Yuval Noah Harari führt diese Entwicklung als Beispiel dafür auf, wie unvorhersagbar wissenschaftlicher und technischer Fortschritt sind. Wenn Sie jemanden Anfang des 19. Jahrhunderts gefragt hätte: „Wie könnten wir Gedanken im Gehirn vermessen?“, dann hätten Sie niemals erraten: „Kein Problem. Schritt eins: Wir pressen ein paar Gase zusammen, bis sie flüssig werden.“

Sollten wir sie irgendwann erreichen, wird auch die zivile Nutzung der Kernfusion mit Supraleitern arbeiten, um das heiße Plasma einzudämmen.

Wie wichtig Heike Kamerlingh Onnes’ Forschung war, das war auch seinen Zeitgenossen bekannt. 1913 erhielt er hierfür den Physik-Nobelpreis.

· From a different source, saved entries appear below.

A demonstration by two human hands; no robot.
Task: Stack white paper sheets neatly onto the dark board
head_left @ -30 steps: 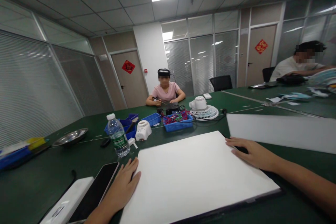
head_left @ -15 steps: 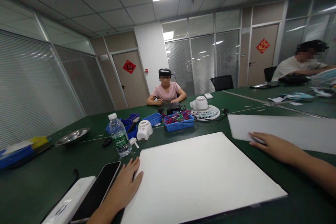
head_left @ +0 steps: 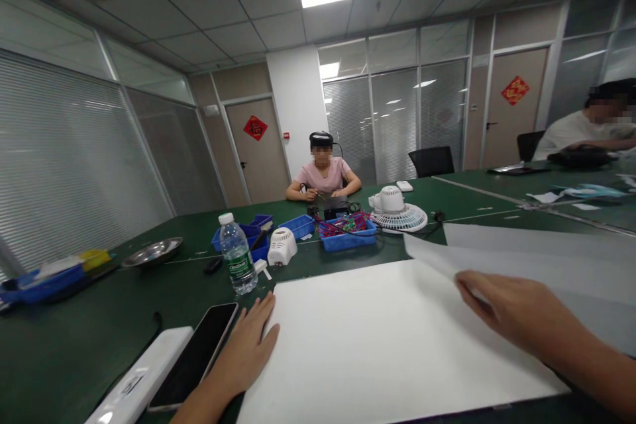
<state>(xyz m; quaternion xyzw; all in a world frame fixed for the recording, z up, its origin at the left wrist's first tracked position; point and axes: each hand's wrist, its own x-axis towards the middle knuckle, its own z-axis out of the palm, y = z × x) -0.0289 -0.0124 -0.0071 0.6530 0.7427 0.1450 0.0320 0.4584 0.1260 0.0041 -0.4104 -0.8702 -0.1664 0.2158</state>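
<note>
A large white sheet [head_left: 368, 338] lies flat on the dark green table. My left hand [head_left: 251, 344] rests with fingers spread on its left edge, holding nothing. At the right, my right hand [head_left: 501, 305] pinches the edge of a second, thinner white sheet [head_left: 591, 298], whose near side is lifted and overlaps the right part of the flat one. Behind it another pale sheet [head_left: 497, 237] lies on the table. Left of my left hand are a black phone [head_left: 196, 354] and a white box-like object [head_left: 142, 377].
A water bottle [head_left: 237, 258] stands beyond my left hand. Further back are a white fan part [head_left: 282, 246], blue trays [head_left: 348, 242] with wires and a white fan [head_left: 397, 212]. A metal dish [head_left: 153, 252] lies left. One person sits across the table, another at far right.
My right hand has closed on a thin sheet and drawn its edge up and left over the flat sheet. The view has shifted slightly; my left hand stays at the sheet's edge.
</note>
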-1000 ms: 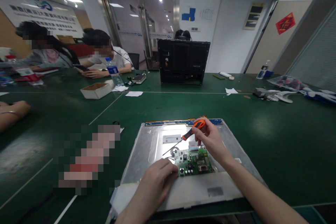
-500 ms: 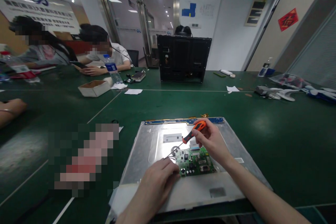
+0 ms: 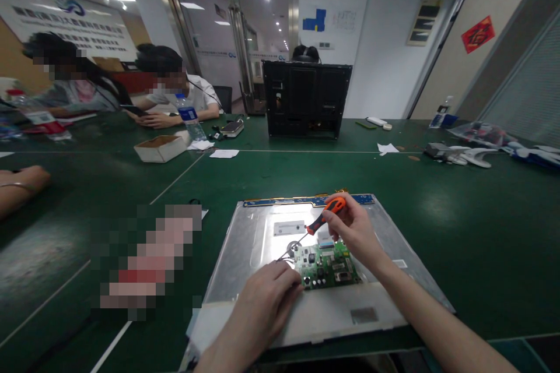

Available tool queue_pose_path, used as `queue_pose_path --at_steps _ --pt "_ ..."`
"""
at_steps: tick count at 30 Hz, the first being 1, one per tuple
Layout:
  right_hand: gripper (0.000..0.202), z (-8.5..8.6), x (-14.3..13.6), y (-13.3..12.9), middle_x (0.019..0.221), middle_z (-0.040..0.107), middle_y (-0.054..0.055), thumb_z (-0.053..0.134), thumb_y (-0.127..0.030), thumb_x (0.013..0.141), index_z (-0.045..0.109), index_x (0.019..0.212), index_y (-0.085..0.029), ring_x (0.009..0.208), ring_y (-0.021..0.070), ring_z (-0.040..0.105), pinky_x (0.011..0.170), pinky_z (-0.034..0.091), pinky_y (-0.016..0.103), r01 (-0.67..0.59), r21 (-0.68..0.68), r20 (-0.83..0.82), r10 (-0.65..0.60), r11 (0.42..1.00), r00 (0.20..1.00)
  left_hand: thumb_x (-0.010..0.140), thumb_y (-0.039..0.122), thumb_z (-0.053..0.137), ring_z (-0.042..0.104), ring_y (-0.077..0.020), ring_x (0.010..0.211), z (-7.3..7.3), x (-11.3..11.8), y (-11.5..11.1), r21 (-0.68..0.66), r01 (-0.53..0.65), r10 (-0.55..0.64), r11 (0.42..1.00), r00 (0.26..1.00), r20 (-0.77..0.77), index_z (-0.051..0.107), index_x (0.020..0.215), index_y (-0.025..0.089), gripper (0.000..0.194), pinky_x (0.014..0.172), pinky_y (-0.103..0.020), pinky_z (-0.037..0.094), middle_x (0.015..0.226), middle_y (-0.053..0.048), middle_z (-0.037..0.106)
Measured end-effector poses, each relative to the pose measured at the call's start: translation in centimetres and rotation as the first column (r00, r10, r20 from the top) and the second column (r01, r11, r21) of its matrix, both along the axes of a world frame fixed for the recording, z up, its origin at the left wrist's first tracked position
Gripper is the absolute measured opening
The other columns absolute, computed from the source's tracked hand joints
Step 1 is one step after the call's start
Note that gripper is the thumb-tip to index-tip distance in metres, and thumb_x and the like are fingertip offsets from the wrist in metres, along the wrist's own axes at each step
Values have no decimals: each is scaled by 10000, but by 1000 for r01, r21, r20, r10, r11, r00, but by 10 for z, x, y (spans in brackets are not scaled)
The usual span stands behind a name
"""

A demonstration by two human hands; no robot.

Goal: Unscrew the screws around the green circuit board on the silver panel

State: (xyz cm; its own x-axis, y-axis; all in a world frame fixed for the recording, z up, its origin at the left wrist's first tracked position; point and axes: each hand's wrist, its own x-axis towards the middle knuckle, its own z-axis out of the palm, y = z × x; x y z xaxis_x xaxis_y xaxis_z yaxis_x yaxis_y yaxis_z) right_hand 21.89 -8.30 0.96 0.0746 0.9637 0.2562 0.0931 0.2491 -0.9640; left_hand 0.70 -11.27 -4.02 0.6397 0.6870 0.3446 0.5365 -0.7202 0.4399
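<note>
My right hand (image 3: pixel 355 226) is closed around the orange and black handle of a screwdriver (image 3: pixel 329 213). Its thin shaft slants down and left over the metal back of a flat display panel (image 3: pixel 227 280). The tip ends close to my left hand (image 3: pixel 271 288), by some thin wires (image 3: pixel 286 257). At the left edge of a green circuit board (image 3: pixel 321 271), which lies on the panel, the fingers of my left hand are curled and closed. What they pinch there is hidden. A white flat cable (image 3: pixel 325 238) joins the board's upper edge.
A black monitor housing (image 3: pixel 307 99) stands across the green table (image 3: pixel 262 172). Left of it are a water bottle (image 3: pixel 189 113) and a white open box (image 3: pixel 161 148). Two people sit at the far left, and another person's arm (image 3: pixel 21 186) rests nearby. White gloves (image 3: pixel 475 155) lie to the right.
The view has shifted slightly. Both hands and the screwdriver keep almost the same pose over the circuit board.
</note>
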Motion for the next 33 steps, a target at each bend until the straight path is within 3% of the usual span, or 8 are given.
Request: queue_pose_path --at_steps 9,17,25,33 --pt "358 -1 1 -4 727 539 -42 690 -412 773 517 1019 -218 510 84 483 442 407 202 1 50 -7 -1 999 1000 848 128 482 567 -180 733 5 0 1 -64 13 -9 998 999 53 569 807 200 119 591 -259 396 770 -29 612" --pt "286 2 -2 -9 770 577 -19 682 -416 797 529 926 -211 582 95 545 456 443 194 11 116 -48 -6 993 999 838 132 519 570 -177 738 11 1 0 -170 -26 33 985 999 37 579 820 197 90 612 -258 414 811 -31 612" --pt "299 5 -7 -15 737 615 -24 634 -445 849 469 969 -226 552 110 629 404 436 172 -69 140 -160 91 988 983 850 133 515 567 -190 782 15 1 -2 -213 -25 33 977 999 36 579 837 195 90 659 -283 432 842 -36 607" --pt "278 -8 -9 -19 756 586 -28 606 -411 884 471 1050 -235 548 103 622 393 443 159 -162 174 -109 183 971 977 825 93 493 561 -196 816 18 1 -5 -235 -36 42 971 999 22 559 856 199 130 694 -298 428 878 -38 599"
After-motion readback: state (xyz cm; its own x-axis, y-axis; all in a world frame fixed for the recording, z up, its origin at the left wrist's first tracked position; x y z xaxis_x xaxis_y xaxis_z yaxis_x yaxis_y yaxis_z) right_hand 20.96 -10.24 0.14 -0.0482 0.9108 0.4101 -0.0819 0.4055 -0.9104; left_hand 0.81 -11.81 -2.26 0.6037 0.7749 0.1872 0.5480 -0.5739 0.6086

Allgemein wurde er viel geehrt. Dies sieht man schon an der schieren Anzahl der Akademien der Wissenschaften, deren Mitglied er werden durfte. Den Anfang machte die Königlich Niederländische Akademie der Wissenschaften 1883. 1916 zog Großbritannien mit der Royal Society nach. (1921 kam übrigens noch die Royal Society of Edinburgh hinzu – wie sich herausstellt, hat Schottland seine eigene Akademie der Wissenschaften.) Frankreich wartete bis nach dem Ersten Weltkrieg und kam erst 1920 dazu, ihn in die Académie des sciences aufzunehmen. Im selben Jahr wurde er auch durch die US-amerikanische National Academy of Sciences geehrt. 1922 wurde Professor Kamerlingh Onnes dann korrespondierendes Mitglied der Preußischen Akademie der Wissenschaften und 1925 Mitglied der Leopoldina. Ebenfalls 1925 wurde er sogar korrespondierendes auswärtiges Mitglied der Akademie der Wissenschaften der UdSSR, obwohl die Sowjetunion ihre Wissenschaft damals immer weiter abschottete. (Übrigens ein Trend, den Stalin ab 1927 noch massiv verstärken sollte.)

1924 wurde Heike Kamerlingh Onnes 70 Jahre alt und wurde daher unter Protest in den Ruhestand geschickt. Doch ganz so leicht wurde man den fleißigen Forscher nicht los: Er arbeitete weiterhin gelegentlich im Labor. Nach kurzer Krankheit starb er am 21. Februar 1926 in Leiden.